Sakra, ich muss Wasser lassen,
still befeucht ich jedes Haus,
rinnend geh ich durch die Gassen,
alles sieht so häßlich aus.

Ja, die Schattenseiten des Glühmarkts.
Für Caritas, manch guten Zweck
säuft man sich die Birne weg.
In dieser Hinsicht ist auf die Österreicher immer Verlass. Während der Städter seiner karitativen Tätigkeit konzentriert in der Adventszeit nachkommen muss, hat der Landbewohner ständig Gelegenheit die Widerstandsfähigkeit seines Körpers zu testen.
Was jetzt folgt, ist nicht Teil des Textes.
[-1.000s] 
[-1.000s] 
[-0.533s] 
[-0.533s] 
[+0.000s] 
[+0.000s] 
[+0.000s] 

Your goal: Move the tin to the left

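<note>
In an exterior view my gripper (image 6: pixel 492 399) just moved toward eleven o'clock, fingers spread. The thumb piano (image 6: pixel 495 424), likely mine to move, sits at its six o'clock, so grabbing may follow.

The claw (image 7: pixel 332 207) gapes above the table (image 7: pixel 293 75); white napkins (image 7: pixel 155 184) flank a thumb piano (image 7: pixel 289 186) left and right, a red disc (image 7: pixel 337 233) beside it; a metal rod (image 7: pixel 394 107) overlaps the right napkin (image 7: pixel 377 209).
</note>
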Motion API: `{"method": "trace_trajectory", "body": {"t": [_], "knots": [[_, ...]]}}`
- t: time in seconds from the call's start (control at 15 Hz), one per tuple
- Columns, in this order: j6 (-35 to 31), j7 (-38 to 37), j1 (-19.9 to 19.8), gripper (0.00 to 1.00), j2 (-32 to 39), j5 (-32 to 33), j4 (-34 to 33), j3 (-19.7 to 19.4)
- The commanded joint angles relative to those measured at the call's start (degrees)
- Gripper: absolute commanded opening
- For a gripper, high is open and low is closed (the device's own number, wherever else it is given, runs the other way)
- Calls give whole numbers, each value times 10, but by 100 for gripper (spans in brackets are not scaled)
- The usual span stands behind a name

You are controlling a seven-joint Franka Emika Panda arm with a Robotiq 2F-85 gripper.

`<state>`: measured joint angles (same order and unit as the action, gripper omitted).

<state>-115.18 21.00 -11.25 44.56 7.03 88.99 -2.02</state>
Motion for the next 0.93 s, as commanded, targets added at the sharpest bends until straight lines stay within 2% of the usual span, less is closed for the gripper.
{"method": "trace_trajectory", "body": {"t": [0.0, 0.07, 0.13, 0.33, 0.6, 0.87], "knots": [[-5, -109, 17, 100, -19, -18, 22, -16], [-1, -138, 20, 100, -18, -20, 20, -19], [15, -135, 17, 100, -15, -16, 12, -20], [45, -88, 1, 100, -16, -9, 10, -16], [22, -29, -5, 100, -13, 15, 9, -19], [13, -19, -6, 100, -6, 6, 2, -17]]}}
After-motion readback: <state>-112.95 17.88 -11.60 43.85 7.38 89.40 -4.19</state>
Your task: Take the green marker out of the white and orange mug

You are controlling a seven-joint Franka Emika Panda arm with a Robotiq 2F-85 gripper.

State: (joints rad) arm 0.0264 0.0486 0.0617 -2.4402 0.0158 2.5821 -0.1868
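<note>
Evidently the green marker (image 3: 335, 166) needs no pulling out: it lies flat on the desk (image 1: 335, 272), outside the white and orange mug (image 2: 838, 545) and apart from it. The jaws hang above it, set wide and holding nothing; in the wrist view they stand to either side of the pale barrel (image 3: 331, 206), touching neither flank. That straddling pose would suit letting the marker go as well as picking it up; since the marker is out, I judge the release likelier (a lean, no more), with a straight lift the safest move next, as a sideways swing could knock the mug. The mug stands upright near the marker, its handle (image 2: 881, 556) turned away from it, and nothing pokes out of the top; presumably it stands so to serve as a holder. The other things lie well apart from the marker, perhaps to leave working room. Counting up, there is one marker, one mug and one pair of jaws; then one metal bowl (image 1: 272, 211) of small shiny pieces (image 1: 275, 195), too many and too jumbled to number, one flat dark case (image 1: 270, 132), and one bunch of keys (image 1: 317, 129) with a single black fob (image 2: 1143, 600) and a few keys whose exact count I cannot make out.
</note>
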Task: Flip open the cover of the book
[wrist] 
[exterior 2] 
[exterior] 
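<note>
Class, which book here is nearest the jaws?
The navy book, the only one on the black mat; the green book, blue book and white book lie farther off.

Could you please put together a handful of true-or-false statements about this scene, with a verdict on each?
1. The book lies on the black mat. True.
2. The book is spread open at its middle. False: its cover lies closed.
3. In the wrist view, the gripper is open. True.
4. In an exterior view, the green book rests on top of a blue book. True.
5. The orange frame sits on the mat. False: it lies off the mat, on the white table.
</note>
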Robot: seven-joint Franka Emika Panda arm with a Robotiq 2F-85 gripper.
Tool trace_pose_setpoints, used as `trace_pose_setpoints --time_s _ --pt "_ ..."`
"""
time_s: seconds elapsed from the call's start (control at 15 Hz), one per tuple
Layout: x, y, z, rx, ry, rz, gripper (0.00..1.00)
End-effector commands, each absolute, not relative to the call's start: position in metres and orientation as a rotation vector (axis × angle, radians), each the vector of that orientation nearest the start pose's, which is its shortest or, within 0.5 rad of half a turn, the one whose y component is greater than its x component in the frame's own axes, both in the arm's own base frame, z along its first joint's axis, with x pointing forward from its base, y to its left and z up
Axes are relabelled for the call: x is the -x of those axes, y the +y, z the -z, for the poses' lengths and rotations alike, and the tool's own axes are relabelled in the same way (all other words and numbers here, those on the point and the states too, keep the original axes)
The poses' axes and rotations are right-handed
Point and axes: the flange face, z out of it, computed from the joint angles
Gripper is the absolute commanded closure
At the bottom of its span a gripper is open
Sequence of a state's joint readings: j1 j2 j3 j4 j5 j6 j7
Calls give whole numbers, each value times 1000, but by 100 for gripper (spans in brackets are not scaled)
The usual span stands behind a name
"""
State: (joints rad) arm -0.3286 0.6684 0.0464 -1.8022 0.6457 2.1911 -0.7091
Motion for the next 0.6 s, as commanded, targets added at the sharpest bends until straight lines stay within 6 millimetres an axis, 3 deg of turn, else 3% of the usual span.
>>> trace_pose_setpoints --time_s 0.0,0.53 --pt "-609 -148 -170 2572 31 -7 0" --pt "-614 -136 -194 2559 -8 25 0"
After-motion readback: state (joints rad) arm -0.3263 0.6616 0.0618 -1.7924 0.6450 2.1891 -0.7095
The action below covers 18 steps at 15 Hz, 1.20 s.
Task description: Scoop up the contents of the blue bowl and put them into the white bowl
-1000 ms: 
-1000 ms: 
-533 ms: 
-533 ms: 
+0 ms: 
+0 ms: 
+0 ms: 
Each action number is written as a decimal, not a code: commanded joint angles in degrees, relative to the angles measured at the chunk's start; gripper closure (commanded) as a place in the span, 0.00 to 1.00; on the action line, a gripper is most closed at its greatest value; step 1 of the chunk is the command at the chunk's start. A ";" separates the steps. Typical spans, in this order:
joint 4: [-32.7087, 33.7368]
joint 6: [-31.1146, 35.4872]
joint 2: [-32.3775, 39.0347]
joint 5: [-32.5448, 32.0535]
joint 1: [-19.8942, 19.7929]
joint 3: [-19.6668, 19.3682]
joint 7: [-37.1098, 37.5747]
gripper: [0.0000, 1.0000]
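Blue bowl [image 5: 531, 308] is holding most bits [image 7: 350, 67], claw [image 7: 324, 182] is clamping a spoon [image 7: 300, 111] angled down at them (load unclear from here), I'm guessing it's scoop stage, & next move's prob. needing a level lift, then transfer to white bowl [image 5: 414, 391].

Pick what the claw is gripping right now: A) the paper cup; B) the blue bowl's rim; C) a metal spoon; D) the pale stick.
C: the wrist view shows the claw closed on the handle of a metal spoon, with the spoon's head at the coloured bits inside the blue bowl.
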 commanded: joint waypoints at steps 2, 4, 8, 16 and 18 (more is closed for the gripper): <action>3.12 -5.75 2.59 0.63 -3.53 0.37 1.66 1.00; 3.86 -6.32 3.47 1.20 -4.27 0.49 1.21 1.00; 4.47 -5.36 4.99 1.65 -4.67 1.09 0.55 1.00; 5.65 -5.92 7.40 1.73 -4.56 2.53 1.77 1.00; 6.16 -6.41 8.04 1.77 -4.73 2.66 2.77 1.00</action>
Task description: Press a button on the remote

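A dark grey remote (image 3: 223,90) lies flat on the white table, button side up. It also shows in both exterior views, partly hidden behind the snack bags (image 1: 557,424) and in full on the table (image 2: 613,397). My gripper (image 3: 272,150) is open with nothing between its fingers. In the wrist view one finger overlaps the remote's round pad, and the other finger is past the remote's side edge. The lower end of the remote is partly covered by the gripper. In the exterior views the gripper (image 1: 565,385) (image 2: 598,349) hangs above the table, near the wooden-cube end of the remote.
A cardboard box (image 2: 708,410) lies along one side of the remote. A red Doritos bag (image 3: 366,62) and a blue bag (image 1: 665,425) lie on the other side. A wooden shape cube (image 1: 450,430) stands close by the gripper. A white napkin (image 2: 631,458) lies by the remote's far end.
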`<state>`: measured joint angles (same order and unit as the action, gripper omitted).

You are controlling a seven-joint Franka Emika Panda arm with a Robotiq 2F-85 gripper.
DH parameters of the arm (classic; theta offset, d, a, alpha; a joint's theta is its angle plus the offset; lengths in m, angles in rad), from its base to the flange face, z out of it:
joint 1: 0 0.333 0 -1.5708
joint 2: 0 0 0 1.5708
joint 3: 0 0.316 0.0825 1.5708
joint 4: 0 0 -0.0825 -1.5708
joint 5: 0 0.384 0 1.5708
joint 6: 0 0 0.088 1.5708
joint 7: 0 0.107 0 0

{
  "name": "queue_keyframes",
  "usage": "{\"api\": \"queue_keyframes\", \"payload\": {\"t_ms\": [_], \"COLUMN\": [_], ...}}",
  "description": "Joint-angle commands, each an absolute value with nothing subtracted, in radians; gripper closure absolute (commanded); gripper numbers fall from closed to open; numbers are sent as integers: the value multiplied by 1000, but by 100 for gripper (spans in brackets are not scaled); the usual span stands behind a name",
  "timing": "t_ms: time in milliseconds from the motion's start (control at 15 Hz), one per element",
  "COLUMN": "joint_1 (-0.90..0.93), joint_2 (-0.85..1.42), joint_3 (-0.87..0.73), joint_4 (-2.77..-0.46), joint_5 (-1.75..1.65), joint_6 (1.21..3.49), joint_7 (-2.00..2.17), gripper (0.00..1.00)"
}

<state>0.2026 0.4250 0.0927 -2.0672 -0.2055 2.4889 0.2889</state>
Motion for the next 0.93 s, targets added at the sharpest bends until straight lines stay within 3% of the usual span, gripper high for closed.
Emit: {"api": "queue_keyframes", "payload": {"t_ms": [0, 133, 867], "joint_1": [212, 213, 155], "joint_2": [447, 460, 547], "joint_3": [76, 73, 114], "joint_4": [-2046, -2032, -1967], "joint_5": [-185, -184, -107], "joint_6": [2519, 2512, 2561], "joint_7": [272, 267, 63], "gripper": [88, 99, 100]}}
Einmal ist es die Freiwillige Feuerwehr, dann wieder die Jungschar, die Goldhauben oder die Scharfschützen, die für einen guten Zweck, nämlich sich selbst, ordentlich ausschenken. Da drückt auch die Polizei oft ein Auge zu oder zwei, wenn wieder ein Jugendlicher einem Baum den Blechlatz umbindet.
Dabei geht in der heutigen Zeit der karitative Gedanke beim Saufen schon oftmals verloren. Viele suchen gar nicht mehr nach dem Stand der Pfadfinder, sondern wenden sich irgendeiner kommerziellen Unternehmung zu. Wie soll da der Obersturmbandführer der Pfadfinderinfantriedivision noch eine vernünfigte Ausbildung der Rekruten gewährleisten können? Ich persönlich sehe sehr genau hin, für wen ich die graue Masse zwischen den Ohren zu Grabe trage.